Transazioni finanziarie: datazione certificata grazie alla fibra ottica

Le transazioni finanziarie potranno avere una datazione certificata grazie alla fibra ottica.

L’Istituto Nazionale di Ricerca Metrologica (INRIM) ha risposto alle richieste della normativa MiFID II per le operazioni di Borsa. Potrà viaggiare tramite fibre ottiche il segnale che permetterà di certificare la data delle transazioni finanziarie. Verrà utilizzato come riferimento l’orario ufficiale internazionale ovvero il Tempo Universale Coordinato (UTC).

mappa_INRIMIl progetto proposto dall’INRIM prevede un collegamento da Torino a Milano che permetterà alla Borsa italiana di essere la seconda, dopo quella di Londra, a vantare questo innovativo sistema di diffusione del tempo per gli operatori finanziari. Il piano è stato sviluppato sulla base delle richieste espresse dalla nuova Direttiva sui Mercati degli Strumenti Finanziari, MiFid II, dell’Autorità Europea per la sicurezza e i mercati (Esma).

La direttiva richiede transazioni finanziarie con datazione certificata, la sincronizzazione con UTC e la capacità di misurare anche il microsecondo. Il progetto prevede il collegamento alla scala di tempo UTC tramite fibra ottica. La scala di tempo UTC si basa viene misurata dagli orologi atomici ed è presente in tutti gli Istituti metrologici. Per questo motivo costituisce il miglior riferimento di tempo realizzabile al mondo.

L’INRIM ha già realizzato in Italia numerosi link ottici. Il link più recente connette Torino e Milano è stato realizzato avvalendosi dell’infrastruttura della Regione Piemonte gestita dal consorzio TOP-IX. L’azienda Eolo, specializzata nei collegamenti internet a banda larga, ha fornito l’assistenza tecnica a Milano.

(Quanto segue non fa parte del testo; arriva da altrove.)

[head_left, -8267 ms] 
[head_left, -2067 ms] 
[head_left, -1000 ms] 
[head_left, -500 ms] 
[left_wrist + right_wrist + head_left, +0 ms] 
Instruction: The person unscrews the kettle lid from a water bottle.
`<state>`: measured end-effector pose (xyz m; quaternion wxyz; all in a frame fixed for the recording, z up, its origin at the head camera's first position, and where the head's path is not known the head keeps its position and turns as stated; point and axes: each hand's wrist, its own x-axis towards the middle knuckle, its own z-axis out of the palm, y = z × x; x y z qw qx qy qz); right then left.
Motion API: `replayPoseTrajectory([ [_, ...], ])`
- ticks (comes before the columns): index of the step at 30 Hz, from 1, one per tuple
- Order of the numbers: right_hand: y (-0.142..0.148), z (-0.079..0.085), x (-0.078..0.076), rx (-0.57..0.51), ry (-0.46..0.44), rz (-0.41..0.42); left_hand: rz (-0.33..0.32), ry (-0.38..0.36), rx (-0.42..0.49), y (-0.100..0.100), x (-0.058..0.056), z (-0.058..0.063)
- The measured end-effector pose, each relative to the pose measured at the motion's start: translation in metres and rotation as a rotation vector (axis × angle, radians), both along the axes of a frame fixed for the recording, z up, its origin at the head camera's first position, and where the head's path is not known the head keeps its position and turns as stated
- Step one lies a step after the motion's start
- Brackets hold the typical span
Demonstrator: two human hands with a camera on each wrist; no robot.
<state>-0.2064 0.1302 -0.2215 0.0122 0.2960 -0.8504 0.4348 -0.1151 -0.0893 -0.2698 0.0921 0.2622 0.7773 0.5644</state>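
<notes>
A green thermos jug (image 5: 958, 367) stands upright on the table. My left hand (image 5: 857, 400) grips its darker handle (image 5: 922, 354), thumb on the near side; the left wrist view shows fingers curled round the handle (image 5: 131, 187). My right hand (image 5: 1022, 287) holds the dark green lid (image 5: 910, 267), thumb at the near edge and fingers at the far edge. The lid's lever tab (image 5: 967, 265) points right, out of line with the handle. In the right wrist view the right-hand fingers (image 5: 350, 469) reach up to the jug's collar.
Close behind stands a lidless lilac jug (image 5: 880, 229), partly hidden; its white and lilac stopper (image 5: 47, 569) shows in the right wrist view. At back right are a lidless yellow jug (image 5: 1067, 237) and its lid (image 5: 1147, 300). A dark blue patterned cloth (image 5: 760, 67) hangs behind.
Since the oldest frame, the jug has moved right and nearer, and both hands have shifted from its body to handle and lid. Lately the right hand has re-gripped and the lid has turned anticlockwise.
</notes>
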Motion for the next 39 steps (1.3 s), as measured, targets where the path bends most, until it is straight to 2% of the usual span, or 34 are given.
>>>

“La fibra ottica permette di mantenere l’estrema precisione e stabilità delle misure date dagli orologi atomici”, spiega Davide Calonico dell’INRIM. “Nel caso specifico delle transazioni finanziarie la fibra assicura quindi una datazione certa, riferibile al tempo UTC. A posteriori è poi addirittura possibile confrontare il timing di due transazioni al livello di un solo nanosecondo”.

Il progetto sarà illustrato venerdì 13 gennaio a Torino in occasione dell’evento “Diamo il Tempo alla Finanza”.